Of course, from the perspective of hadoop cluster utilization, this problem is not a problem, because in general, the number of user tasks is much larger than the concurrent processing capacity of the cluster, that is to say, the cluster is busy all the time and no node is idle all the time.

(2) if there are too many tasks on a node and the resource utilization is too high, how to control the number of tasks on a node?

Answer: the number of tasks running on a node is mainly determined by two factors, one is the total resources available for NodeManager, and the other is the resource requirements for a single task. For example, if the resources available on a NodeManager are 8 GB memory and 8 cpu, and the resource requirements for a single task are 1 GB memory and 1cpu, the node can run a maximum of 8 tasks.

The resources available on NodeManager are configured by the administrator in the configuration file yarn-site.xml, and the relevant parameters are as follows:

Yarn.nodemanager.resource.memory-mb: total amount of physical memory available. Default is 8096.

Yarn.nodemanager.resource.cpu-vcores: total number of available CPU. Default is 8.

For MapReduce, the amount of task resources for each job can be set by the following parameters:

Mapreduce.map.memory.mb: amount of physical memory. Default is 1024.

Number of mapreduce.map.cpu.vcores:CPU. Default is 1.

Note: for a detailed description of these configuration properties, please refer to the article: analysis of Hadoop YARN configuration parameters (1)-parameters related to RM and NM.

By default, each scheduler will only schedule memory resources and will not consider CPU resources. You need to make relevant settings in the scheduler configuration file.

(3) how to set the amount of memory and the number of CPU consumed by a single task?

A: for MapReduce, the amount of task resources for each job can be set by the following parameters:

Mapreduce.map.memory.mb: amount of physical memory. Default is 1024.

Number of mapreduce.map.cpu.vcores:CPU. Default is 1.

It is important to note that by default, each scheduler will only schedule memory resources and will not consider CPU resources. You need to make relevant settings in the scheduler configuration file.

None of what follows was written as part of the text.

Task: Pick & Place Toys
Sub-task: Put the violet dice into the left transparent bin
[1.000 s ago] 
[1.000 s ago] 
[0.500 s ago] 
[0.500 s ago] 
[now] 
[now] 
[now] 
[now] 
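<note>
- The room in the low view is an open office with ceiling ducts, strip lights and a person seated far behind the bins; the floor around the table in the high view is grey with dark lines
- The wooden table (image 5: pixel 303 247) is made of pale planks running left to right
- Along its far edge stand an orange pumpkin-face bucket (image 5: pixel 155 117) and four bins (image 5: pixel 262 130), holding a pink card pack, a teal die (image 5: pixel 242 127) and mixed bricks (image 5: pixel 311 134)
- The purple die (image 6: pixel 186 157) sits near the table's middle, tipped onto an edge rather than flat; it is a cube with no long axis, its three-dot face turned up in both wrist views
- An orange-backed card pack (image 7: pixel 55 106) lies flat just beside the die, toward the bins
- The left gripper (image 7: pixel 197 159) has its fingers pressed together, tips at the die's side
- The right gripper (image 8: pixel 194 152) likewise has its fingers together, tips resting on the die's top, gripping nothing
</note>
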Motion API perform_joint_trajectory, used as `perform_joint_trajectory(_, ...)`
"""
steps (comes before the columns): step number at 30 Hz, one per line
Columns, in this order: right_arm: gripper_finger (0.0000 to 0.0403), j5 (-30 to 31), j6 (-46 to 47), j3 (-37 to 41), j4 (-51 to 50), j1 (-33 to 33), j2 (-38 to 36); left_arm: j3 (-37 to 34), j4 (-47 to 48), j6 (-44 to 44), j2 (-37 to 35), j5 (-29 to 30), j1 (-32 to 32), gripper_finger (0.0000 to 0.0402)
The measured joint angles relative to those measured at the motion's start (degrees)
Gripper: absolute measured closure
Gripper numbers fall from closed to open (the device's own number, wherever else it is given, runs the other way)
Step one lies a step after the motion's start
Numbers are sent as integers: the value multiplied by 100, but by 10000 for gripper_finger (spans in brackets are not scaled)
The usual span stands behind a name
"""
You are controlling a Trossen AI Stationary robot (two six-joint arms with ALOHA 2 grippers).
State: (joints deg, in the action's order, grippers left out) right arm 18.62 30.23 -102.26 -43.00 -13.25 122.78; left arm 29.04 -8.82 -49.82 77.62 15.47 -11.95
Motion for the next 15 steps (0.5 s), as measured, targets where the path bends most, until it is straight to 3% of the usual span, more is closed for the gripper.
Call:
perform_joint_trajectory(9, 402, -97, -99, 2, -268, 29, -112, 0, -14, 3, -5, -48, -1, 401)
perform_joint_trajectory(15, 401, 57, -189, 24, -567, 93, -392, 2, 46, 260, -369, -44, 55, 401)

(4) when the amount of memory set by the user to the task is 1000MB, why is the final allocated memory 1024MB?

A: in order to facilitate the management and scheduling of resources, Hadoop YARN has a built-in resource regularization algorithm, which specifies the minimum amount of resources that can be applied for, the amount of resources that can be applied for and the resource standardization factor. If the amount of resources requested by the application is less than the minimum amount of resources that can be applied for, YARN will change its size to the minimum amount of resources that can be applied for, that is to say, the resources obtained by the application will not be less than the resources it applies for, but it is not necessarily equal. If the amount of resources requested by the application is greater than the amount of resources that can be applied for, an exception will be thrown and the application will not succeed. The regularization factor is used to normalize the resources of the application. If the resource requested by the application is not an integral multiple of that factor, it will be modified to the value corresponding to the smallest integer multiple. The formula is ceil (a _ b) * b, where an is the resource applied by the application and b is the regularization factor.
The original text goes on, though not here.